> **WHAT IS REQUIRED**: Go through the lines below and repeat each one exactly, skipping pictures.

> **DATA BLOCK**:
──────────────────────────────

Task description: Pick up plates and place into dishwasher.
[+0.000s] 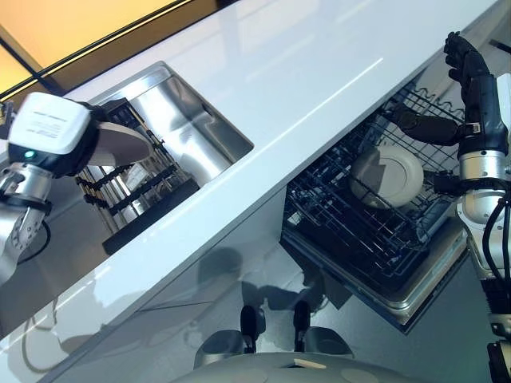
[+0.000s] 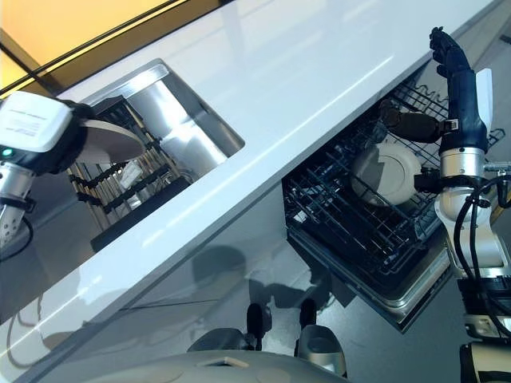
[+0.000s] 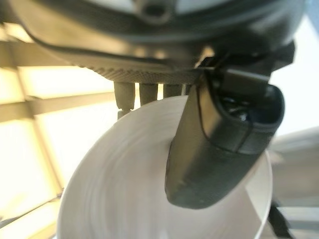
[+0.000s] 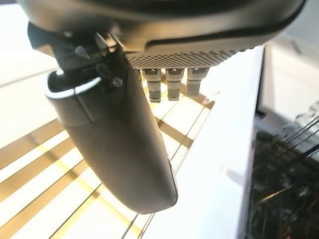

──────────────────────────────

> **EXPECTED OUTPUT**:
Task description: Pick up plates and place into dishwasher.
[+0.000s] 
[+0.000s] 
[+0.000s] 
[+0.000s] 

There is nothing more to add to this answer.